* [WORK ORDER] State how many lines in the listing include the word "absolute", and give no other text.
══ DATA IN THIS EXERCISE
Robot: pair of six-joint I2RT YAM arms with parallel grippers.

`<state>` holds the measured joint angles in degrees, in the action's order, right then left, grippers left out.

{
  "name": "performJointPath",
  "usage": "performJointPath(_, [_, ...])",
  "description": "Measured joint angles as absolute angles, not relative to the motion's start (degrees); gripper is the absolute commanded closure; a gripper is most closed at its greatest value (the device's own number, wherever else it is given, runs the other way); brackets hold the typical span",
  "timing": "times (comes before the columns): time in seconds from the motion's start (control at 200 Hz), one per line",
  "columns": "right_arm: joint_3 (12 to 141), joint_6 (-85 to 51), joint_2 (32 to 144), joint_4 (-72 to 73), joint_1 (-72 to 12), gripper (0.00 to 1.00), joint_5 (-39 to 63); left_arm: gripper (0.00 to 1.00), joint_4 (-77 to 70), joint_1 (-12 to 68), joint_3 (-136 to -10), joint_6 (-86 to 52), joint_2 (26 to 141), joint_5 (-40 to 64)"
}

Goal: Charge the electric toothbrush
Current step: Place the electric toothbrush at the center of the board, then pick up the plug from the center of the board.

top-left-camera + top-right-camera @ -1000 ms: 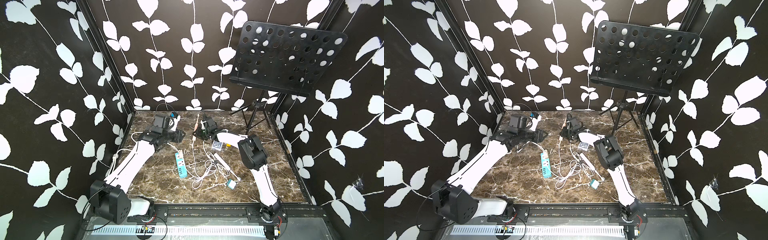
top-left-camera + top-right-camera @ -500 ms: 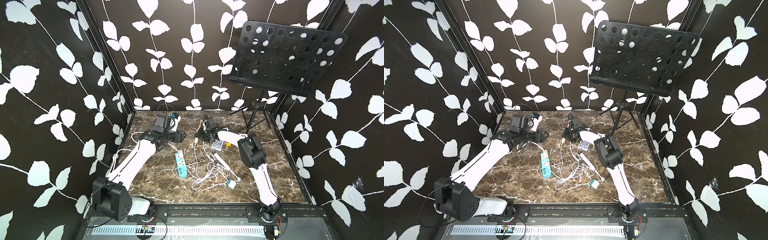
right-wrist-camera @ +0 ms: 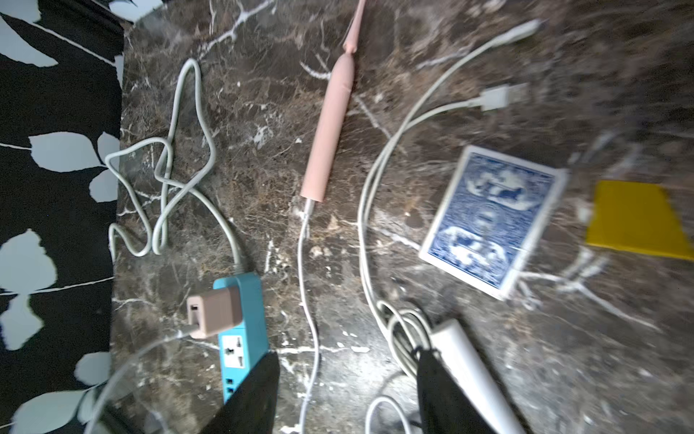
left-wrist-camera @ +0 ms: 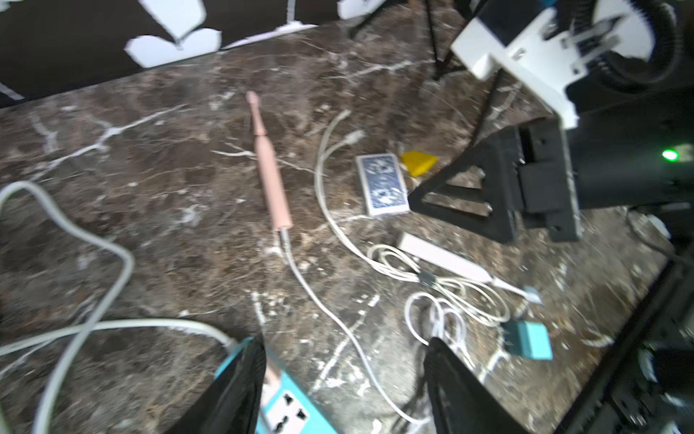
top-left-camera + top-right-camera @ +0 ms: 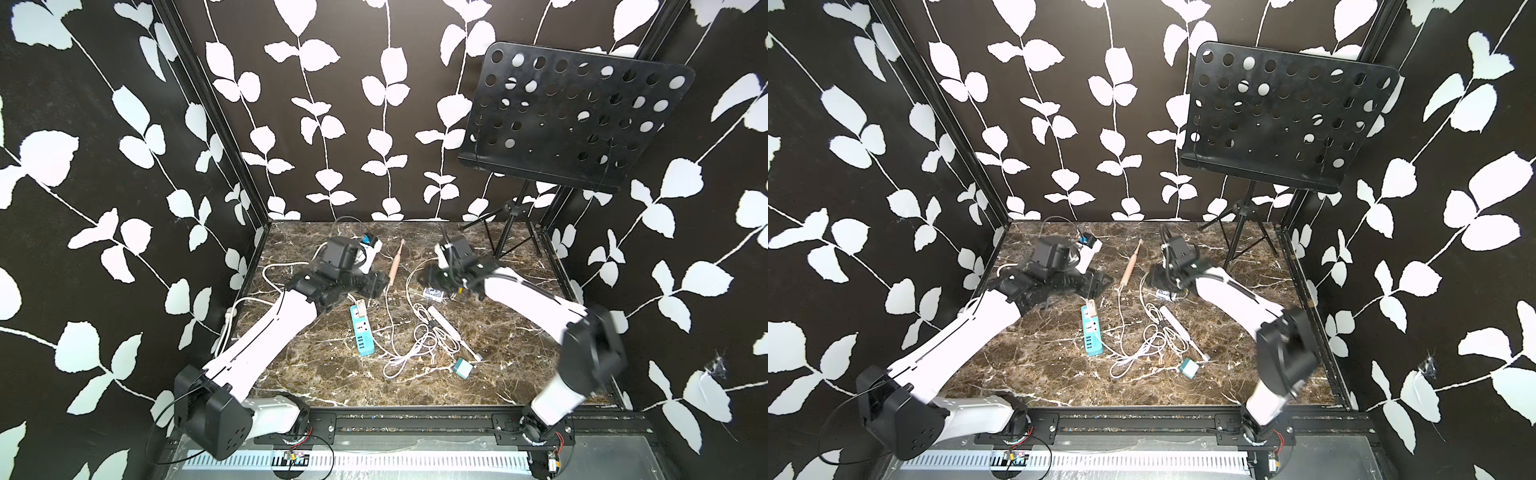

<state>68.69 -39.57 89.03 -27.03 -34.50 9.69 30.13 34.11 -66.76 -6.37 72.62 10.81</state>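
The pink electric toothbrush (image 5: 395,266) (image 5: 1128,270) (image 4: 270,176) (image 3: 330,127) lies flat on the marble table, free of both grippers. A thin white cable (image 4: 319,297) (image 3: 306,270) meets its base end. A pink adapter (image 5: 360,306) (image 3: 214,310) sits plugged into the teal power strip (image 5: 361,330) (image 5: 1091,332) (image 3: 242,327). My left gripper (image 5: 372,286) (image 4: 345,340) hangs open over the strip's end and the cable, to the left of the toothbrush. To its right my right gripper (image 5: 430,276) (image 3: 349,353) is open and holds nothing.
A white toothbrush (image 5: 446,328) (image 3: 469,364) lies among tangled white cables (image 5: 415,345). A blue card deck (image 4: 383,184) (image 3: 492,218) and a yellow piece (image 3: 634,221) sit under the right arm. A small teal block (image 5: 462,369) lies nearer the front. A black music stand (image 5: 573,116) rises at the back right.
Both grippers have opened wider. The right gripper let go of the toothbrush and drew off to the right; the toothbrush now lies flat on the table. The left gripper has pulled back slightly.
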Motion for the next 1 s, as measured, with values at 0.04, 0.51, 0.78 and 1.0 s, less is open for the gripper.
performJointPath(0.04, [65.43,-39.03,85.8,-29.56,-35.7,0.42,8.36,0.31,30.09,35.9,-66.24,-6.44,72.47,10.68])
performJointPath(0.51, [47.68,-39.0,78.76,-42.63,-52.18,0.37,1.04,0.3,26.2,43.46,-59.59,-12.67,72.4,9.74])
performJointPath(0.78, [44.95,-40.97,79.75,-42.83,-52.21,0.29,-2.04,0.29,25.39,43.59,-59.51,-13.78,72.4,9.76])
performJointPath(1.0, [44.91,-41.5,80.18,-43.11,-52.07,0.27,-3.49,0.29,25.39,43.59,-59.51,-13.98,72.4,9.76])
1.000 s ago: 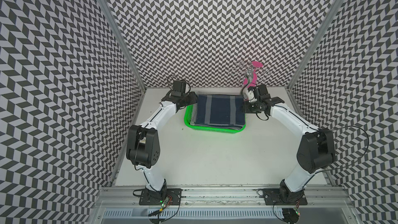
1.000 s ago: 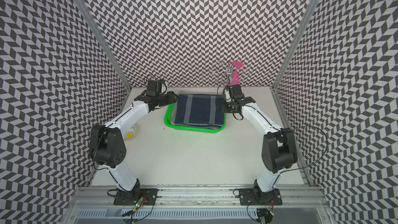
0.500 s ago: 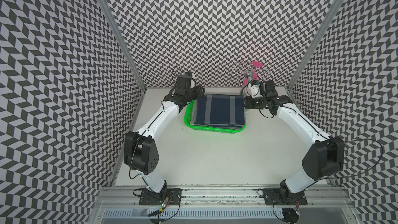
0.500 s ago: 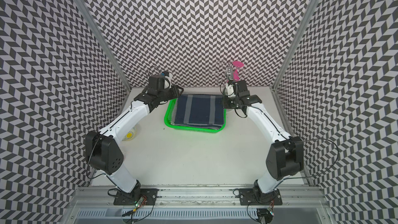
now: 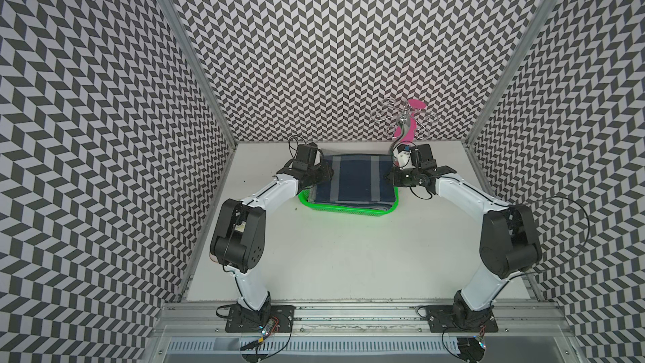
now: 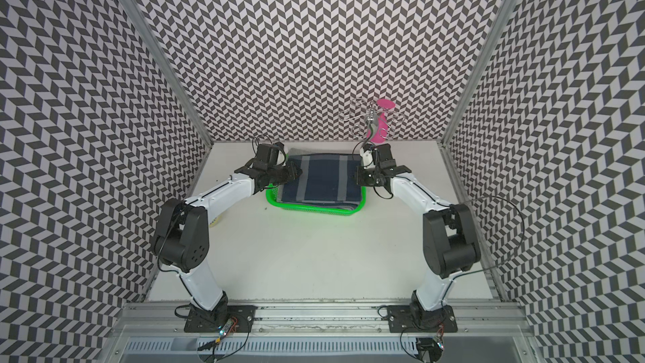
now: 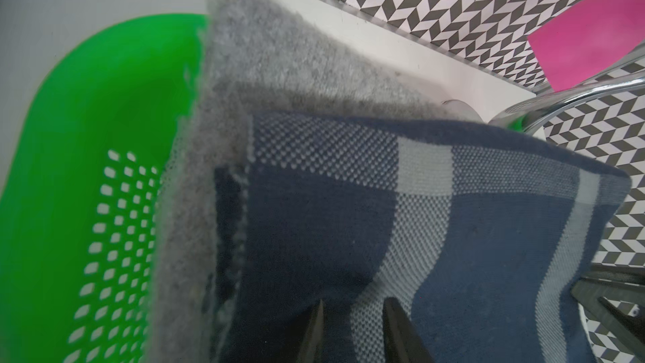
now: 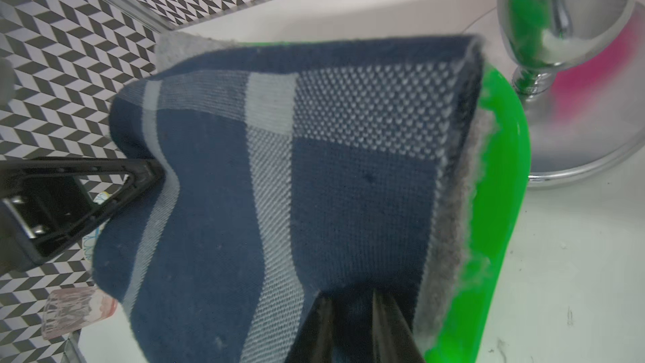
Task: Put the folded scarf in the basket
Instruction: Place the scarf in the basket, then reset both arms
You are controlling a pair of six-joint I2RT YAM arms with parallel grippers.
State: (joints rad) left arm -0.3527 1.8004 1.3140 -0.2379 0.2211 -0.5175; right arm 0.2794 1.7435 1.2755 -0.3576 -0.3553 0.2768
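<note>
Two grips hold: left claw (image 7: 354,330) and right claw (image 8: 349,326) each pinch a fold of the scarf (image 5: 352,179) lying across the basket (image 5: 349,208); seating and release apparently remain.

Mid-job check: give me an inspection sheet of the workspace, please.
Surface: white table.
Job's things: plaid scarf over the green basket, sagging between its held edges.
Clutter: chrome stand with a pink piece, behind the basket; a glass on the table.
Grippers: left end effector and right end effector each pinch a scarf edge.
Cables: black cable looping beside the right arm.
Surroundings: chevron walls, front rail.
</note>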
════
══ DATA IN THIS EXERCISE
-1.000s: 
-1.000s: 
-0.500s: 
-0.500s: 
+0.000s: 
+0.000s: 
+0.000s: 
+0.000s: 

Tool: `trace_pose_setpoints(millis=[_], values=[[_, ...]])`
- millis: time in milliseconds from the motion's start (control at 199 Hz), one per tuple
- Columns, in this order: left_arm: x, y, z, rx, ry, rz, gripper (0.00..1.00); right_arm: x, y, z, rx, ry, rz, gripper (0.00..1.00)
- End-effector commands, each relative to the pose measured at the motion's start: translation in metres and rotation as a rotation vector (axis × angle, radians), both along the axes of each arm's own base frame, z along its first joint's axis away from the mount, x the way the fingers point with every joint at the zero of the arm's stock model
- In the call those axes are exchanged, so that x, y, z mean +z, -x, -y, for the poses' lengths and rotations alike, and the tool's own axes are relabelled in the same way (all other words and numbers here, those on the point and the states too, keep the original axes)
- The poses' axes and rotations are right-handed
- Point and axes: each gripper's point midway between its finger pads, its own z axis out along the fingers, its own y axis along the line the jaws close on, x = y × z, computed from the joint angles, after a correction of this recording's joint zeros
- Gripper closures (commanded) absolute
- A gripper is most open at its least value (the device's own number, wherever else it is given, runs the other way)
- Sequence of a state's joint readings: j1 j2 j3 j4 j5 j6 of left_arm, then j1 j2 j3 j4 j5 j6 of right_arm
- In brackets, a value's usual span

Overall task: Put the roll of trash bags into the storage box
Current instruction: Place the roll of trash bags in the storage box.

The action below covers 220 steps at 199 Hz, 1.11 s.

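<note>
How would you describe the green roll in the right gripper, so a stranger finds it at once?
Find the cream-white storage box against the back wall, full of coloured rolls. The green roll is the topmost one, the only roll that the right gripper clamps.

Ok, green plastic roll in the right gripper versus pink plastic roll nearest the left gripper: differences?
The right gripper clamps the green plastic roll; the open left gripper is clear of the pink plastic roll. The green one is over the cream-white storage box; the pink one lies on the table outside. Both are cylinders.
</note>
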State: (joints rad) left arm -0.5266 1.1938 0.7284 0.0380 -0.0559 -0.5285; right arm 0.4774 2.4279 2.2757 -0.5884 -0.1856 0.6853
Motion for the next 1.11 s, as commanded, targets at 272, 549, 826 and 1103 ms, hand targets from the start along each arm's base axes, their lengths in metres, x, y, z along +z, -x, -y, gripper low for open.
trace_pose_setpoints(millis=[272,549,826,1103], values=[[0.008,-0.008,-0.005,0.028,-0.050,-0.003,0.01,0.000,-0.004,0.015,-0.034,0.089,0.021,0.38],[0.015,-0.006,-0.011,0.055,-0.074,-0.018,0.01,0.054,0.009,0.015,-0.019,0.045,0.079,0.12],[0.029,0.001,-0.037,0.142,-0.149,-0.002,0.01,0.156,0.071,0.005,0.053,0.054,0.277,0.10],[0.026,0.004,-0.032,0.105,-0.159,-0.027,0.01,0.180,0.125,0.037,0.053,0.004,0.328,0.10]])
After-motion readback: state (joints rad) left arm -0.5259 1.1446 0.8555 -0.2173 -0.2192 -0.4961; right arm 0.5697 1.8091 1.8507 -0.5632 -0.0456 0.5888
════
* [ANSWER TO THIS EXERCISE] 2